_Your task:_ Return each line of the entries that holds the string "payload".

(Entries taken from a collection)
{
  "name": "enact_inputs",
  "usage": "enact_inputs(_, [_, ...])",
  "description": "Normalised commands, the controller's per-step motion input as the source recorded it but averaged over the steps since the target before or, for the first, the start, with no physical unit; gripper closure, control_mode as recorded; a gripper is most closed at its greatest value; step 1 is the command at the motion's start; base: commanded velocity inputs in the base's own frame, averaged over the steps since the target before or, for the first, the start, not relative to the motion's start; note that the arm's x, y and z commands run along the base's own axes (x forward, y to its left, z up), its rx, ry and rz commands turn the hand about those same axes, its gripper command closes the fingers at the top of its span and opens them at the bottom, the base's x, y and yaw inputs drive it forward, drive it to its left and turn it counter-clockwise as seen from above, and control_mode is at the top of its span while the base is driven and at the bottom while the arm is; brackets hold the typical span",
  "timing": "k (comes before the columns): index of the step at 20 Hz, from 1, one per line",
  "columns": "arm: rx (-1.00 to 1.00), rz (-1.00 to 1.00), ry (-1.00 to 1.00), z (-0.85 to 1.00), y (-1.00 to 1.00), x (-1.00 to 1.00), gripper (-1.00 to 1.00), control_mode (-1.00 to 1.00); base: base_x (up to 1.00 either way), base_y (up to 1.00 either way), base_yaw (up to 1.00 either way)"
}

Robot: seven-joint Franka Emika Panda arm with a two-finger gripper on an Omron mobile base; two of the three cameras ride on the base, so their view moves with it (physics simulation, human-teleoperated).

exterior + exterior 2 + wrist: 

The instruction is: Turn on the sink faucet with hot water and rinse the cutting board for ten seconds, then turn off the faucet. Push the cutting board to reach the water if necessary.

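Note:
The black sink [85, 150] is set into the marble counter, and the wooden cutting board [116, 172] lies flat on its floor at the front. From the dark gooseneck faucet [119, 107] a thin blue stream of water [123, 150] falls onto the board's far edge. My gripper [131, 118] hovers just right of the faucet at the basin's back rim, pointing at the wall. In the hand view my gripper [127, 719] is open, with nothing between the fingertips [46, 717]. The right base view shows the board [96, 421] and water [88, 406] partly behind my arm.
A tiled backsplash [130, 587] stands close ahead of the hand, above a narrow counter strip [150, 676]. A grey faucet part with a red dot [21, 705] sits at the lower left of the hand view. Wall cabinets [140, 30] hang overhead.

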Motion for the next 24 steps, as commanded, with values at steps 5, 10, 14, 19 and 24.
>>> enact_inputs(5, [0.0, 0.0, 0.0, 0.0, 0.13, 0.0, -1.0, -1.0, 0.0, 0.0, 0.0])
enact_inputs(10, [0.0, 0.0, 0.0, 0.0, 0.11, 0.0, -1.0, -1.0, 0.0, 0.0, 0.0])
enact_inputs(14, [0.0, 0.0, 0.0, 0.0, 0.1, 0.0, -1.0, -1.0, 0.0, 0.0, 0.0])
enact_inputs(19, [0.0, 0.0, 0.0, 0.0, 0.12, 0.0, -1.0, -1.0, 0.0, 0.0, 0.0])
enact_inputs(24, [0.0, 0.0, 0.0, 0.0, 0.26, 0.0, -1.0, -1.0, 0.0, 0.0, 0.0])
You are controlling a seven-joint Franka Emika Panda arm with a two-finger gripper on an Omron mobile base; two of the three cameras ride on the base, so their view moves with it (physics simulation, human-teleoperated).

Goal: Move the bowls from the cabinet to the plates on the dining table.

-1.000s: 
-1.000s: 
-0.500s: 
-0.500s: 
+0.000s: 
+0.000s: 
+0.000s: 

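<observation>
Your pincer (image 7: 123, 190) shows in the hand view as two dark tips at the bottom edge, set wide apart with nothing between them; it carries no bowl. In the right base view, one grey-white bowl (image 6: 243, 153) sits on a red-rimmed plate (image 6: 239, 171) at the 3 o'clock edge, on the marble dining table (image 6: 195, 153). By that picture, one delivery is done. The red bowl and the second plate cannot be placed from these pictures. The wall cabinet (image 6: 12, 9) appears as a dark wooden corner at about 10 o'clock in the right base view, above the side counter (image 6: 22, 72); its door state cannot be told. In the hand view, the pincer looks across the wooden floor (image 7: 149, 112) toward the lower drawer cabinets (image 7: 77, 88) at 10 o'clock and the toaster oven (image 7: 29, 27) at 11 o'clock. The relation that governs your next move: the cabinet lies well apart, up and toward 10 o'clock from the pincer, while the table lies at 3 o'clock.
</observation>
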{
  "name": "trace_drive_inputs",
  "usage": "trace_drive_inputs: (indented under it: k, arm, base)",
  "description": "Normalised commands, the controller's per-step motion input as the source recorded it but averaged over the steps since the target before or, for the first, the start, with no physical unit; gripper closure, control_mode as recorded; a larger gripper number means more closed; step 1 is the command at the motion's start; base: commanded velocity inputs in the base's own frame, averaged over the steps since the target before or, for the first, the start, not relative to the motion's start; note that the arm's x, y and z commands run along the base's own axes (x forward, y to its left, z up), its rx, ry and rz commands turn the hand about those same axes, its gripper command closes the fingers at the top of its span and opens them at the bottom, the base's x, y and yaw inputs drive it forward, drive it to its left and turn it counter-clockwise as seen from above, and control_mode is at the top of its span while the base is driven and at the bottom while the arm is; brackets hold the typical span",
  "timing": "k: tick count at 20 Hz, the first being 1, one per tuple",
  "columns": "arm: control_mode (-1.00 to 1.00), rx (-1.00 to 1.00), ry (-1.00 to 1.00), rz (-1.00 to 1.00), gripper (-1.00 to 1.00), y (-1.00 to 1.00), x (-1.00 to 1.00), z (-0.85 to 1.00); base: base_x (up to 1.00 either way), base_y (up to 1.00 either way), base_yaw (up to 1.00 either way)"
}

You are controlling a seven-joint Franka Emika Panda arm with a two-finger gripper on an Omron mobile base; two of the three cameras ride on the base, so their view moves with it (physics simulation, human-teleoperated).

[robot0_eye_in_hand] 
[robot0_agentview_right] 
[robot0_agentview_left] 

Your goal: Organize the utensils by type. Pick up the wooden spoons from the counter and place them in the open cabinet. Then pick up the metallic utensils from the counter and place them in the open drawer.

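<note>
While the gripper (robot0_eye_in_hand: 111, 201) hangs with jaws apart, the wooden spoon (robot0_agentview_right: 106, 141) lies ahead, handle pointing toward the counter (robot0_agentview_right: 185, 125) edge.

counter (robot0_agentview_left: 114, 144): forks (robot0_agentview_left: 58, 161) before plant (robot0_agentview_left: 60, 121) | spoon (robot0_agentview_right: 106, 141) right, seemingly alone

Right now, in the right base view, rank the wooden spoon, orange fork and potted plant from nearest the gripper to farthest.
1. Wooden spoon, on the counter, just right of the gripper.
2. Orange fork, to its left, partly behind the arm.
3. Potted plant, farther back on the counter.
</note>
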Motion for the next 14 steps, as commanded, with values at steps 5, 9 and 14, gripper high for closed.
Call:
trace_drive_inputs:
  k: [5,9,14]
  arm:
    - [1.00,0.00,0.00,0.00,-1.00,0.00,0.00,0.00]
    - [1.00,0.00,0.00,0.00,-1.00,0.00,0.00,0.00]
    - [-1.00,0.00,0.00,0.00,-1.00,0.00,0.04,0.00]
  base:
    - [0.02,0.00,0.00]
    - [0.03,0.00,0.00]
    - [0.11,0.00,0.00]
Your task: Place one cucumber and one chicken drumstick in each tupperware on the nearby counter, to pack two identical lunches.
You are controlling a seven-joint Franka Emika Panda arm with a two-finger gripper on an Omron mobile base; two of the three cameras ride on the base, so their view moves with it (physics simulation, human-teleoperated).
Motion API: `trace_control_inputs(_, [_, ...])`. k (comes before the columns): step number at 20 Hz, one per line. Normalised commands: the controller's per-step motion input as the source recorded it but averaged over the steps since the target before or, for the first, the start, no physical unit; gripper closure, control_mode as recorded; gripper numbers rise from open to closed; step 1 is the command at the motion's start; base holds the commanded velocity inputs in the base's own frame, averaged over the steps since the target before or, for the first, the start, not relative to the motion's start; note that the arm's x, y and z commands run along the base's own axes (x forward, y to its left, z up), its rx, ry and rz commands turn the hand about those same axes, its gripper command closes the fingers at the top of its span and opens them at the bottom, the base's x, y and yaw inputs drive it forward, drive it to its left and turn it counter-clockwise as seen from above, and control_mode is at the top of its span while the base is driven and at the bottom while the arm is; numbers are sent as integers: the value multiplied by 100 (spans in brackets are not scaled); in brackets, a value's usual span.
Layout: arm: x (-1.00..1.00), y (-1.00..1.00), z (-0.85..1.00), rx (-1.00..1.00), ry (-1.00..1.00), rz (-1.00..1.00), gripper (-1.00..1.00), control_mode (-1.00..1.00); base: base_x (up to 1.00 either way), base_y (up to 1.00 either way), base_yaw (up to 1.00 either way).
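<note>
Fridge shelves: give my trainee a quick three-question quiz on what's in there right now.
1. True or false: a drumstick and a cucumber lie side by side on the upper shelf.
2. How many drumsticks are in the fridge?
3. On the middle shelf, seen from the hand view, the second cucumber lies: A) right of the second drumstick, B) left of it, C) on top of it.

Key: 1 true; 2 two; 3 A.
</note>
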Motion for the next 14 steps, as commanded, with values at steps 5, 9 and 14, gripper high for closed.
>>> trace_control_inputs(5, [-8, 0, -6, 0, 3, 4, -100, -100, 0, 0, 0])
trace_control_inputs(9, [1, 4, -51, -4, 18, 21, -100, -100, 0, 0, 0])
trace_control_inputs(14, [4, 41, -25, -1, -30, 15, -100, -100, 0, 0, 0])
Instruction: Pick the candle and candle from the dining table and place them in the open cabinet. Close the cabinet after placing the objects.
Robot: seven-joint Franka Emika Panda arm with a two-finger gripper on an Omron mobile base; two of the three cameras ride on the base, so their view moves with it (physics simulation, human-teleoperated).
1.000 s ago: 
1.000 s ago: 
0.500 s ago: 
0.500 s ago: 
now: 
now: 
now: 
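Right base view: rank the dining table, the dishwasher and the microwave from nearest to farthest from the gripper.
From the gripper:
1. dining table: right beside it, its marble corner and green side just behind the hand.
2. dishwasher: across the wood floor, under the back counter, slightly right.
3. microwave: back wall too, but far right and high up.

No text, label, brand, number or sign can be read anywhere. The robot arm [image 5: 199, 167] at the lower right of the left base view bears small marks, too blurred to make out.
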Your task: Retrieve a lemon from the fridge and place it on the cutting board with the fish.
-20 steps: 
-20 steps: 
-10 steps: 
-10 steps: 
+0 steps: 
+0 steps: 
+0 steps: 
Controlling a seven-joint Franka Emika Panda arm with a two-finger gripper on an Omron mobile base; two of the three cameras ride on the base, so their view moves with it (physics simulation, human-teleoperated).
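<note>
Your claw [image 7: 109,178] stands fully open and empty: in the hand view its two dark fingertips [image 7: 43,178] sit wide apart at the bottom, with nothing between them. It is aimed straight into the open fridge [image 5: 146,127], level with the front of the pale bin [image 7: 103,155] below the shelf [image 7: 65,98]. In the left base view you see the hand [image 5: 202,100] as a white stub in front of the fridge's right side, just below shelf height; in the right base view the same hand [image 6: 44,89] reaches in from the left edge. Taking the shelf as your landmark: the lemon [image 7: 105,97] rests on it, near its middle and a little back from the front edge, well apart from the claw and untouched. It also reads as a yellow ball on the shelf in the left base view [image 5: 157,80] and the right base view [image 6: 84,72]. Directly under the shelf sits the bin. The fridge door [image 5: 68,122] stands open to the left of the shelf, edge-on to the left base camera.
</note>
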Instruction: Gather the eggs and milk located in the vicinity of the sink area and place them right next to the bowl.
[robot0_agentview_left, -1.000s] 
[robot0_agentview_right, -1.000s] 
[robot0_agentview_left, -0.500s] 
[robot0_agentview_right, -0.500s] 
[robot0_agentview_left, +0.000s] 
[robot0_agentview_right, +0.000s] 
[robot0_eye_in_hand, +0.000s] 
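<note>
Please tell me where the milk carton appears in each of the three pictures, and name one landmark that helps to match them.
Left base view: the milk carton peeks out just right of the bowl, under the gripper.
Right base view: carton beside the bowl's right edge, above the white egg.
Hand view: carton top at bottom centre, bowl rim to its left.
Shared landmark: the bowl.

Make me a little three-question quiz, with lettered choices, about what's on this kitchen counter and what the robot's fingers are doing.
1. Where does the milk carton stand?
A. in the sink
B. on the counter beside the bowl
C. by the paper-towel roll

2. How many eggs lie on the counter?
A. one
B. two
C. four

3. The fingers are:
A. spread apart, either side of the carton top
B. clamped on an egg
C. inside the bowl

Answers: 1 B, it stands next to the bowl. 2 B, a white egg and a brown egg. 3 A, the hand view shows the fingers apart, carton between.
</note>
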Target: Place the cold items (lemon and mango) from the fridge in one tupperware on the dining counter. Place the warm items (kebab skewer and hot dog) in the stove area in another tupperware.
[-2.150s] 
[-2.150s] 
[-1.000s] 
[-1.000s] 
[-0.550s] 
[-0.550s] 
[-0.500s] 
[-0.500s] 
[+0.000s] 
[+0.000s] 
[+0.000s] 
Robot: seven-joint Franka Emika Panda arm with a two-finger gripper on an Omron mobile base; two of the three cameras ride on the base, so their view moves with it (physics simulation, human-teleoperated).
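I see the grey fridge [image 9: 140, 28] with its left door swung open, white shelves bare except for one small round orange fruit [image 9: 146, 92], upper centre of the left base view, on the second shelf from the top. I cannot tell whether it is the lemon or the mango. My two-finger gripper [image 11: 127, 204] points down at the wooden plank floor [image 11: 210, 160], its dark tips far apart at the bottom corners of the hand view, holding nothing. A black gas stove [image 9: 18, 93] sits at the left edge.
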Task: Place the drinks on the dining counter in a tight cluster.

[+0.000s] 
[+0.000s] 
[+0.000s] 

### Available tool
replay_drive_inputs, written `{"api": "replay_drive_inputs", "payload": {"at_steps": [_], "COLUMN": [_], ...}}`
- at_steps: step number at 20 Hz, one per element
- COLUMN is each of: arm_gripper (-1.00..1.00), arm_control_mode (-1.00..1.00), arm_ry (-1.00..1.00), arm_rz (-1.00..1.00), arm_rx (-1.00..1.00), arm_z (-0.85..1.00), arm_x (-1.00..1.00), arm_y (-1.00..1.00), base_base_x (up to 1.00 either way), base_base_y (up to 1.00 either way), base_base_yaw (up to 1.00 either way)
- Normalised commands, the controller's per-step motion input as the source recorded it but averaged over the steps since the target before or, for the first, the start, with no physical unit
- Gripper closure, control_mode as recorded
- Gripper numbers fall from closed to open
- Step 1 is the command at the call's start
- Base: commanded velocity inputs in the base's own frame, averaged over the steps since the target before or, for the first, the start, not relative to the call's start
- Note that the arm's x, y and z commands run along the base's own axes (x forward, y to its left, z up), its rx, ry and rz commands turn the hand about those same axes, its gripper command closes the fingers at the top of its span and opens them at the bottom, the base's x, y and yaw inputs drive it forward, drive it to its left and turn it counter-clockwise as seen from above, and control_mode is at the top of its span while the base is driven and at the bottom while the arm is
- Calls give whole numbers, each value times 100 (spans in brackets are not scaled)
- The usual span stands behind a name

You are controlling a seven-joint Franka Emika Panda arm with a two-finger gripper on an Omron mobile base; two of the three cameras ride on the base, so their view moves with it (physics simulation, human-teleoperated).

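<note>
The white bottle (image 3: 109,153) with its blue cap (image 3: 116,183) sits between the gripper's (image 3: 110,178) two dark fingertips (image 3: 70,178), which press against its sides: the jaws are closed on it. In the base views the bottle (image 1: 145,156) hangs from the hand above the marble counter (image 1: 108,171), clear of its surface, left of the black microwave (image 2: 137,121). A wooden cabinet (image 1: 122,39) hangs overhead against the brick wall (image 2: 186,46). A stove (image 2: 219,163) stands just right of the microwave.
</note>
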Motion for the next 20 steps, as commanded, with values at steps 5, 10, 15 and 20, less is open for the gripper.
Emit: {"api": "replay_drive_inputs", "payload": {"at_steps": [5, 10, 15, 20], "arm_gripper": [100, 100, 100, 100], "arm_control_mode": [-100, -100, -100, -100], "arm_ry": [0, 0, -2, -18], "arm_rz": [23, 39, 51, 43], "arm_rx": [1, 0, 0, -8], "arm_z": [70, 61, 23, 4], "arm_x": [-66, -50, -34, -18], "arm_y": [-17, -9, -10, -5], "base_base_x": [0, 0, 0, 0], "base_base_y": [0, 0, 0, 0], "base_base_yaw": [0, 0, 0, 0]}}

_The completed task:_
replay_drive_inputs, written `{"api": "replay_drive_inputs", "payload": {"at_steps": [_], "COLUMN": [_], ...}}`
Emit: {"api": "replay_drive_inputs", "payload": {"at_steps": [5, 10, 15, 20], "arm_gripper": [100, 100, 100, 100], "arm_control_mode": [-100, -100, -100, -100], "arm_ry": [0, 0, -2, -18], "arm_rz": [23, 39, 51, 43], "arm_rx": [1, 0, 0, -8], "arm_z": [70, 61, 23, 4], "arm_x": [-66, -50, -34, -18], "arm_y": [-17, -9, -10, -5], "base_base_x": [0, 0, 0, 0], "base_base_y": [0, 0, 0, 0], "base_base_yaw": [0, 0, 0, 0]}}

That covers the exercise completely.